Have you heard of the kuadrant project? It is for kubernetes and has a dynamic DNS element. Kuadrant.io
Probably good, but I want to stay away from anything related to Kubernetes. My experience is that it's an overkill black hole of constant debugging. Unfortunately. Thanks though!
Cloudflare DDNS updated by ddclient on my OpnSense router. Cloudflare happens to be my current domain registrar. Honestly, my IPv4 doesn't change that often. And when I used to be on Comcast, they assigned a block of IPv6 addresses and the router dealt with that. Unfortunately, I now have Quantum Fiber who only assign a single IPv6 address, so I gave up on IPv6 for now.
Just a practice I've had over the years with domains: separate your registrar and your DNS. If one goes down, or out of business, you can fix it if you still control the other and its accessible. If you have both of them in one place, it's really hard to get that domain transferred.
Ddns-updater and porkbun.
Ddclient has done the trick for me, and my registrar supports it with an API
I set it once like 6 years ago and forgot it wasn't something pre-installed and configured until I saw your comment. I was reading through the comments looking for the "you don't need to do anything, ddclient takes care of it"
My ip updates maybe once every three months or so, but what i did was just write a script that checks the current ip and updates the domain registrar. My domain is on cloud flare, and they have an API through which I can do it. It's literally one POST request. There are solutions out there but I wanted a really simple solution I fully understand so I just did this. Script runs in cron every few hours and that's it.
Tor hidden service
I would go for registering my own domain and then rent a small vps and run debian 12 server with bind9 for dns + dyndns.
If you don't want to put the whole domain on your own name servers then you can always delegate a subdomain to the debian 12 server and run your main domain on your domain registrators name servers.
edit:
If your registrar is supported the ddns-updater sounds a lot easier.
What do you mean?
Desec + Nginx Proxy Manager as a reverse proxy. Solves ddns and https with a letsencrypt wildcard cert.
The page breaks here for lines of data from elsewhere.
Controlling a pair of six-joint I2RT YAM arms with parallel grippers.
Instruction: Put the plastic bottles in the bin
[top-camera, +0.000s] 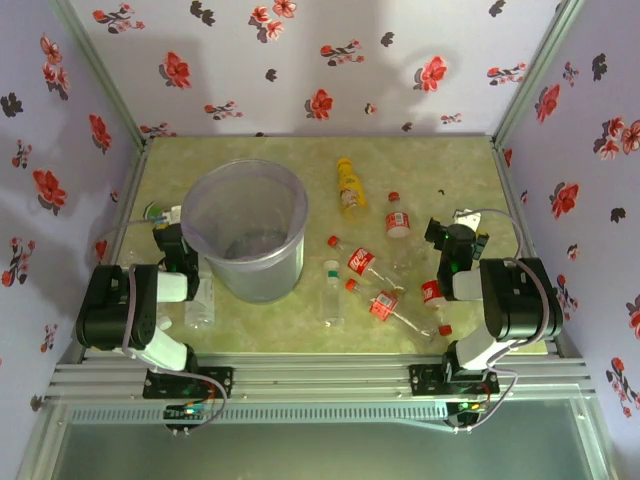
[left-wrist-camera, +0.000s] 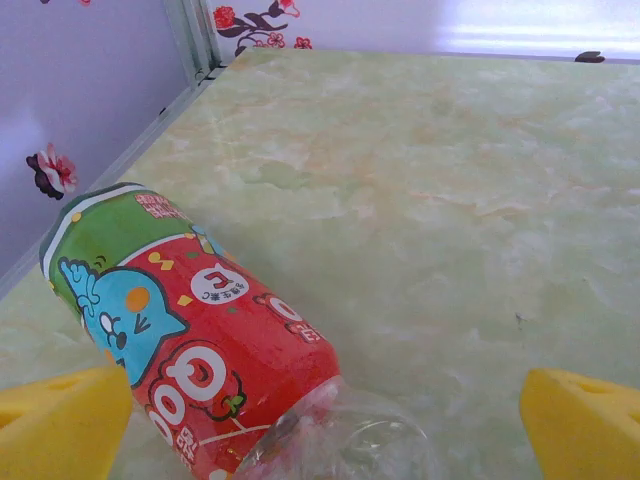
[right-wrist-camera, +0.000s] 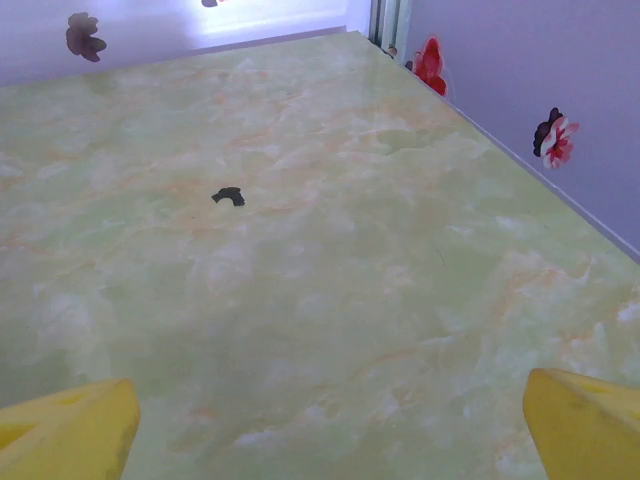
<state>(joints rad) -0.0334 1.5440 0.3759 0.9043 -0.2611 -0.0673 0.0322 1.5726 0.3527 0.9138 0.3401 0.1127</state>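
First pick, it seems: the left gripper (left-wrist-camera: 322, 425), wide and empty, brackets a clear plastic bottle with a red and green label (left-wrist-camera: 190, 350) beside the large round translucent grey bin (top-camera: 255, 275); the right gripper (right-wrist-camera: 325, 425) gapes over the pale green marbled counter (right-wrist-camera: 300, 280); next, close, lift and carry it across.

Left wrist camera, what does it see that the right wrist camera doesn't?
Left wrist: a clear bottle with a red, green and blue cartoon label, lying on its side at the open left tool. Right wrist: a small dark speck on the table ahead of the open right tool. Both: that green marbled table, a flowered wall and yellow fingertips wide apart.
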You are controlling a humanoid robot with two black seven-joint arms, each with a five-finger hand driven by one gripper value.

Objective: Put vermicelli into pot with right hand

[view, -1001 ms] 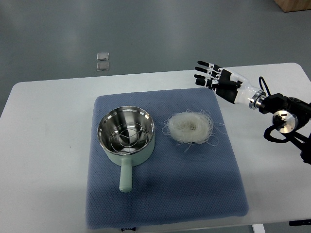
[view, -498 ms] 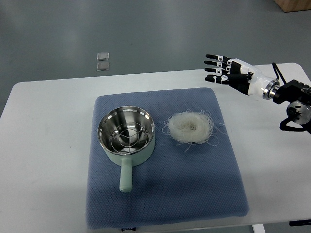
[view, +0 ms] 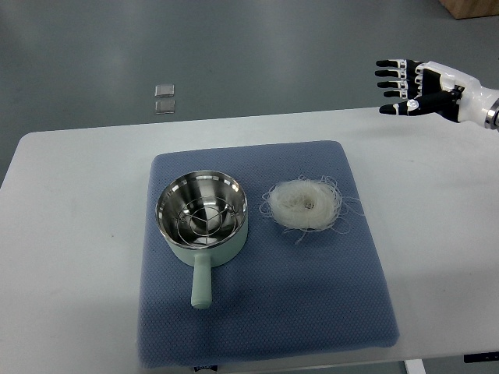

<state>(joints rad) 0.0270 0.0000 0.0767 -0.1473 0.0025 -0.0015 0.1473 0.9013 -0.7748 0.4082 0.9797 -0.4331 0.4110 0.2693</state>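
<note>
Grey floor in the background, white rounded table (view: 70, 202) in front, with a blue-grey textured fabric mat (view: 312, 296) spread across the middle of it. Using the mat as the reference for everything here.

On the mat's left half: a pale mint-green saucepan with a shiny steel inside (view: 202, 218) and a round wire rack sitting in the bottom, stubby mint handle pointing toward the mat's near edge. Just right of it, on the mat's right half – a loose white nest of dry vermicelli (view: 304, 204), stray strands poking out all round, not touching the saucepan. So not in the pot yet.

Well beyond the mat's far right corner, up at the frame's right edge: the black-and-white robot right hand (view: 421, 86), fingers stretched out and spread, pointing left, holding nothing. Well apart from the vermicelli.

Off the table, past the mat's far left corner: two small clear square things (view: 164, 98) on the floor – can't tell what exactly.
</note>
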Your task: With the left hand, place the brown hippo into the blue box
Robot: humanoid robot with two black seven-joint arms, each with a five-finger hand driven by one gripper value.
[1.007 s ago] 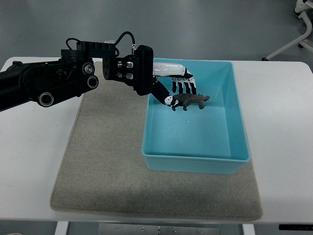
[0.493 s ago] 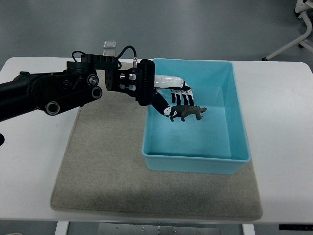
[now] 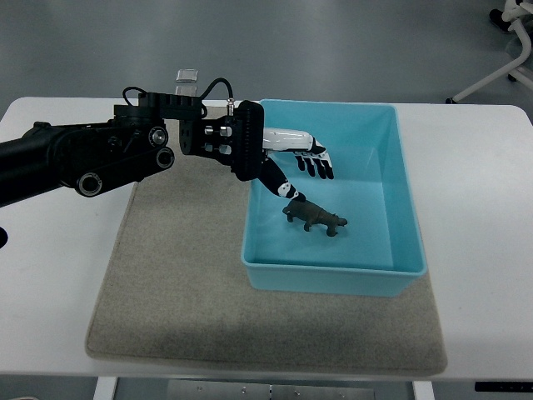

Hadn't heard about deSec until now, seems to be run by some cool privacy minded folks in Germany:
@sith
If this is useful we had a bit of a conversation about DynDns options a while back. Im currently using Hetzner with my subdomain names being dynamically updated.
lemmy.ml/post/18477306
If you don't need actually public DNS, something like Tailscale might be an option.
my router uses openwrt which supports dynamic DNS updating on its own for multiple providers, I currently am through namecheap on it.
terraform and AWS route 53 on a self hosted gitlab pipeline.